* **WHAT YOU SHOULD DO**: Hunt for the word "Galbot" across the entries below, copying each line that holds it.

* **DATA FOR THE TASK**:
[Start of Attachment]

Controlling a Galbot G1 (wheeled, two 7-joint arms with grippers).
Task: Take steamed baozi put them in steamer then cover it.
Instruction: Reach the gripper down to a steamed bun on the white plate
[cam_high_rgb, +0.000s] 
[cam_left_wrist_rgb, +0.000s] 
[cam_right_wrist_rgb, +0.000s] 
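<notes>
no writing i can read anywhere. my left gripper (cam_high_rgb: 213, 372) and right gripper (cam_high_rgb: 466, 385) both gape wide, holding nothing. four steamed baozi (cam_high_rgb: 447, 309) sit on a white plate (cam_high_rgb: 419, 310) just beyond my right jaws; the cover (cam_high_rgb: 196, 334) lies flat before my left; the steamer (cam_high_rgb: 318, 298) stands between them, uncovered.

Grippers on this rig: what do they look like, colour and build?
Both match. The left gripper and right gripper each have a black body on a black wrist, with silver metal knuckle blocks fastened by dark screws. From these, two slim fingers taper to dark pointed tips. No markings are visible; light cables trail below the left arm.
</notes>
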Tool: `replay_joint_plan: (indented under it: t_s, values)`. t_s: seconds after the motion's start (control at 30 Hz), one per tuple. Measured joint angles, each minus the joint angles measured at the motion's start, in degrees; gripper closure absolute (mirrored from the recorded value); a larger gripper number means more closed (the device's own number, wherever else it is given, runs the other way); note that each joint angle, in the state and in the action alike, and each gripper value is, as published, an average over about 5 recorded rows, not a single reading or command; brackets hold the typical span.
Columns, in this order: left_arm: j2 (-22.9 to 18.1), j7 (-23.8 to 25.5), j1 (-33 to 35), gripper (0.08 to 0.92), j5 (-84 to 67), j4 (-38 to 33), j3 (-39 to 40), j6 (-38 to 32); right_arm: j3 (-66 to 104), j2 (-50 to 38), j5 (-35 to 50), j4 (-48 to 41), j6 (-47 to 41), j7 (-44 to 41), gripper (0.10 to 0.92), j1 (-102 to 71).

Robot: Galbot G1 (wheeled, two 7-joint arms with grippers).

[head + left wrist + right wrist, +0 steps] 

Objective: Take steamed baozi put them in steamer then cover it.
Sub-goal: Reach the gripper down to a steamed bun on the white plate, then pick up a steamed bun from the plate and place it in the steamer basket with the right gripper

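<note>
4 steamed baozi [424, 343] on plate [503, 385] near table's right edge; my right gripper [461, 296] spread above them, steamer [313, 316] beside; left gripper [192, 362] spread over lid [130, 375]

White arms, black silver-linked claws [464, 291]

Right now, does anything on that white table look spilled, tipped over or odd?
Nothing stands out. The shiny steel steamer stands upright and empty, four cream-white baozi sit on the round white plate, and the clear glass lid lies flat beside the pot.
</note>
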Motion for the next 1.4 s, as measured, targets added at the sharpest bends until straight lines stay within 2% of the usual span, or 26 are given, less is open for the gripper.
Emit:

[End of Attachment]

* **ANSWER SECTION**:
Controlling a Galbot G1 (wheeled, two 7-joint arms with grippers).
Robot: Galbot G1 (wheeled, two 7-joint arms with grippers).

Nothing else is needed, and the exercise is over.